Exactly how many lines in this listing contain "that"? Only the number is needed.
=== Dataset section ===
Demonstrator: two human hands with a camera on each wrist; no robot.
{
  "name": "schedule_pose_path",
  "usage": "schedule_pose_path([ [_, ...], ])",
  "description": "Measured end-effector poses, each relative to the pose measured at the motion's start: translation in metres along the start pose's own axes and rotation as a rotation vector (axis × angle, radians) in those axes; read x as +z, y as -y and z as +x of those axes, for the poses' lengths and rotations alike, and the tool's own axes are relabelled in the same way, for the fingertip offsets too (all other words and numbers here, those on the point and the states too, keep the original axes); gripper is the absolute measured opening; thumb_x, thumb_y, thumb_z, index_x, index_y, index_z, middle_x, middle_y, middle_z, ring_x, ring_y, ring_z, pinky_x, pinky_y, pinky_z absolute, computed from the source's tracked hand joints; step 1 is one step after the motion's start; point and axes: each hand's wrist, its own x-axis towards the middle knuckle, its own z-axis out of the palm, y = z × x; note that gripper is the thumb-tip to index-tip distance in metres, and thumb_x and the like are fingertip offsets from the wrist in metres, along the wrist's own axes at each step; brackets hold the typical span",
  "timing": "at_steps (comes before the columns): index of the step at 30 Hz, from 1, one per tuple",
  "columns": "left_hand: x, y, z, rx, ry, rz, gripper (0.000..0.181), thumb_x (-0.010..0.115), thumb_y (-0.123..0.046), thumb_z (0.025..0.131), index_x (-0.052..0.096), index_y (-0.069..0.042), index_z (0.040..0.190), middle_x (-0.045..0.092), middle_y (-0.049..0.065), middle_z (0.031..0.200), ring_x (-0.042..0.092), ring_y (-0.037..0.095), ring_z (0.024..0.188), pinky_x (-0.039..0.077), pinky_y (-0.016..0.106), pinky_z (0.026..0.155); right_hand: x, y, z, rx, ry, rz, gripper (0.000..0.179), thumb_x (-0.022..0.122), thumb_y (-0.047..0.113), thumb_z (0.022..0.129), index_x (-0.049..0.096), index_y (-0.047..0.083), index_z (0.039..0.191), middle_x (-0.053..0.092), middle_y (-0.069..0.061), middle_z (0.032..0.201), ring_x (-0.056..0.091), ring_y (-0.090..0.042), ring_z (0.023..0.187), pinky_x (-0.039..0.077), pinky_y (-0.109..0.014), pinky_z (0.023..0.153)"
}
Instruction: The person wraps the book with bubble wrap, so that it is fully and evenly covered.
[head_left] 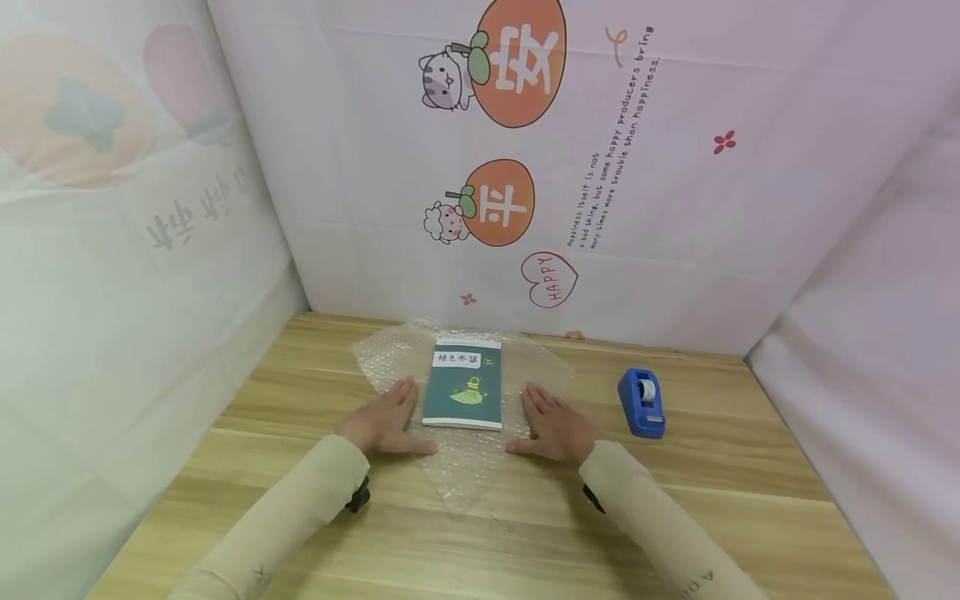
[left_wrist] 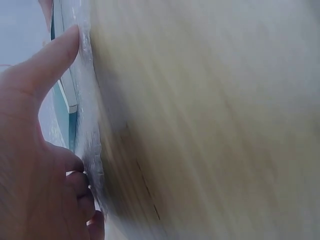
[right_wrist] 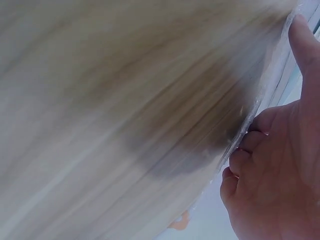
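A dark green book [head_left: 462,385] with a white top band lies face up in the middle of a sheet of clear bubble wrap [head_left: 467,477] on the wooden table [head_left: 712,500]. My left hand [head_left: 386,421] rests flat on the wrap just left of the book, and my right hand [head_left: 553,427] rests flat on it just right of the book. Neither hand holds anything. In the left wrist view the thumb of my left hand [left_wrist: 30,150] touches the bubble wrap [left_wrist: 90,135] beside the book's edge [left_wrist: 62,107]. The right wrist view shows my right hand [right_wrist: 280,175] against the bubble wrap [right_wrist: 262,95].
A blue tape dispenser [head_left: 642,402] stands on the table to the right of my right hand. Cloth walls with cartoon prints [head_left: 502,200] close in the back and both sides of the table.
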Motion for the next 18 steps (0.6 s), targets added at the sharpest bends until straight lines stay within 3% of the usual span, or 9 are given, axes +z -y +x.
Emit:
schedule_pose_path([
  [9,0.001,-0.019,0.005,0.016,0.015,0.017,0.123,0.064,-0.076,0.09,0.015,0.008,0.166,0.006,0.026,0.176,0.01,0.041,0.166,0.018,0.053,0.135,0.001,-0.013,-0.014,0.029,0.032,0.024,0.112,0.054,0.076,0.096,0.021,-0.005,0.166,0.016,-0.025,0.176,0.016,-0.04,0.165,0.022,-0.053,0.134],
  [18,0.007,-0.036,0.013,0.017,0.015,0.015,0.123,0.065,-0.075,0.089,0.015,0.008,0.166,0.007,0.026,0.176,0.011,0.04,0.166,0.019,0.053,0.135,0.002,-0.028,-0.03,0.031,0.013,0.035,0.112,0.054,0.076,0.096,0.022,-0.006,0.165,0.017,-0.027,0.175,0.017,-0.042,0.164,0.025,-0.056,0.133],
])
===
## Expected output:
2